林屿沉默片刻,答非所问:“你不需要理由。”

程星澜眨了眨眼。

“可我需要一个见证。”她说,“今天之后,我们就没有‘下一次’了。”

林屿心里某处突然塌陷。他明白她的意思:毕业照、成人礼、散伙饭……所有仪式都在倒计时,而他们连“同学”这个身份,也将在六月终止。

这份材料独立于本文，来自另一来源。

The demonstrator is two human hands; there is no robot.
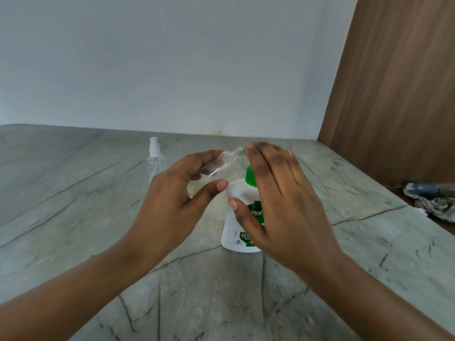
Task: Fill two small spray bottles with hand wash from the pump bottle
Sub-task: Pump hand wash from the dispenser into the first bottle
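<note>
Pump bottle (pixel 237 212) stands mid-desk (pixel 73 217). Left hand (pixel 172 200) pinches an uncapped clear spray bottle (pixel 221 166), tilted, its neck beside the green pump. Right hand (pixel 278 193) lies flat, fingers spread, over the pump. Second spray bottle (pixel 155 159), capped, stands left of the pump bottle.

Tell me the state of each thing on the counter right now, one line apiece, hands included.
Pump bottle: upright on the counter, green pump fitted.
Open spray bottle: uncapped, tilted, neck toward the pump spout, held off the counter.
Second spray bottle: upright, white sprayer on, looks empty.
Left hand: gripping the open spray bottle.
Right hand: open, flat over the pump head.
Crumpled cloth: lying at the far right.
</note>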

镜子里,程星澜的指尖悬在唇边,像犹豫要不要擦掉那点豆沙色。最终她没擦,而是轻轻阖上镜子,从他手中接过。

“走吧,”她说,“再晚,摄影师要关门了。”

下楼时,夕阳已经沉到操场尽头。程星澜走在前面,裙摆扫过阶梯,发出沙沙声。林屿落后半步,看她发间那枚校徽随着步伐晃动,像一颗不肯坠落的心。

到一楼,她忽然停住,回头。

“林屿。”

“嗯?”

“你刚才……”她顿了顿,“睫毛上有灰的时候,很像一个人。”

他没问是谁。

程星澜也没说。

她只是伸手,替他掸了掸肩膀并不存在的粉笔灰,然后转身,走进金色的余晖里。

林屿站在原地,掌心还留着折叠镜的冰凉。他低头,看见自己校服第二颗纽扣上,不知何时沾了一点豆沙色的痕迹——像程星澜留下的,一个无声的签名。

风掠过银杏树,叶子纷纷扬扬。有一片落在他脚边,叶脉清晰,边缘卷曲,像一封未写完的信。

他弯腰拾起,夹进练习册最后一页。

那里,早已躺着一片去年的银杏。

两片叶子叠在一起,叶柄朝向相反,像两个背对背站立的人,却始终共享同一根脉络。